● **What is needed**
Using the listing below, set down exactly the lines starting at the line that contains "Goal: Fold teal" and ending at the line that contains "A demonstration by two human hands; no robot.", both included, and no others.

● **Material provided**
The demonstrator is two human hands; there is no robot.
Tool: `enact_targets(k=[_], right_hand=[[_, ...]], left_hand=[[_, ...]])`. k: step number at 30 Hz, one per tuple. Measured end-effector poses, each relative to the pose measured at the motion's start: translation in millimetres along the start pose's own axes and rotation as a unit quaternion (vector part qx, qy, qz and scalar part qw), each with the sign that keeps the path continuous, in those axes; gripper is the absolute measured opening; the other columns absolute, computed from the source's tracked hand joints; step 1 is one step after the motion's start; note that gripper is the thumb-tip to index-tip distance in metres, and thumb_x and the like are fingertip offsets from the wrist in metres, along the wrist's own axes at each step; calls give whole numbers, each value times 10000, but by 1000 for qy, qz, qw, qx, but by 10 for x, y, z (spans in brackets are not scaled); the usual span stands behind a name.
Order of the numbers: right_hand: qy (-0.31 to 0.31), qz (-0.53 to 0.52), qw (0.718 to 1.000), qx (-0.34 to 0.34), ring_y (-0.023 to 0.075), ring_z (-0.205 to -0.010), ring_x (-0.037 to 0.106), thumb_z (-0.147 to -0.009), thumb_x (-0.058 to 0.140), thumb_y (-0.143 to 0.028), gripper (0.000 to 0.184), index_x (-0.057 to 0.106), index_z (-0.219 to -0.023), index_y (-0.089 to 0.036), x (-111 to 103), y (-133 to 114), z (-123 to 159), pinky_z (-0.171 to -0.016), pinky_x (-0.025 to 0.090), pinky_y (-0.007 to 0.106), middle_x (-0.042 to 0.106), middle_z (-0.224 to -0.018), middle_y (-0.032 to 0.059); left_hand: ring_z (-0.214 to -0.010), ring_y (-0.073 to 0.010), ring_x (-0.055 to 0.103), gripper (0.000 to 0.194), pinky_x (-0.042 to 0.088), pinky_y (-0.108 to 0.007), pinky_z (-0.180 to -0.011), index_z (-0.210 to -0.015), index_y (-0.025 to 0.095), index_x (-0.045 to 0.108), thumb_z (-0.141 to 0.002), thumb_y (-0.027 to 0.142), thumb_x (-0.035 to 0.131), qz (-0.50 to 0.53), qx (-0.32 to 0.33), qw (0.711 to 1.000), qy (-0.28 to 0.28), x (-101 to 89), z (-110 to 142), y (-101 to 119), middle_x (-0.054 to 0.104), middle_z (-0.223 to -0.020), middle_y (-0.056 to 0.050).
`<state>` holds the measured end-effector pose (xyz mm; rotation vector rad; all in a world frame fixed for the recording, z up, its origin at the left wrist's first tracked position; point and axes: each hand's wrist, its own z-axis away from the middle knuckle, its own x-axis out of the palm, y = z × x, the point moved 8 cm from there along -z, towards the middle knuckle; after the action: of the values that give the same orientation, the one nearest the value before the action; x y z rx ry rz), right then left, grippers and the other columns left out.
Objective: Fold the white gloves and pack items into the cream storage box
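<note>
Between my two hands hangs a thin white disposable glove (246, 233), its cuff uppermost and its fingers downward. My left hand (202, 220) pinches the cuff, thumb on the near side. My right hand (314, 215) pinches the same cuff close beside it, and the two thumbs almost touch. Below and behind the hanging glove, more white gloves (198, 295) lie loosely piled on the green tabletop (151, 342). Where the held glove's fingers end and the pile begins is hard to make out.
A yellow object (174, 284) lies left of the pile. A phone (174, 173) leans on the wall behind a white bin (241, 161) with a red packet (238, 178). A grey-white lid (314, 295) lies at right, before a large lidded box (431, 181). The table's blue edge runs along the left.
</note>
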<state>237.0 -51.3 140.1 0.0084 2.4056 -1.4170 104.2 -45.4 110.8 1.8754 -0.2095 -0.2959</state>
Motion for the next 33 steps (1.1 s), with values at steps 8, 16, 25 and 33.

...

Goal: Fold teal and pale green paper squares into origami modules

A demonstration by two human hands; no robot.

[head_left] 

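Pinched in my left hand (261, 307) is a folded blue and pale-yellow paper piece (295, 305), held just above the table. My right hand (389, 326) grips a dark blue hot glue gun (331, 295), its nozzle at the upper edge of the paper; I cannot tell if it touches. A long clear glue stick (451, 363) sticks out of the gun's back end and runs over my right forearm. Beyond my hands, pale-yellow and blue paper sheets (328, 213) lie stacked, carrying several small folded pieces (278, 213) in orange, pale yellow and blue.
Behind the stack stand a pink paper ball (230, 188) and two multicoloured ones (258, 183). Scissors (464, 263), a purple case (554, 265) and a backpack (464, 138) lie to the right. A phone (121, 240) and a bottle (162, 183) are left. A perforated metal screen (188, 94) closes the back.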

● **Output of the task**
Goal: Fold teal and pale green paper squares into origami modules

A demonstration by two human hands; no robot.

Reply complete, and nothing else is required.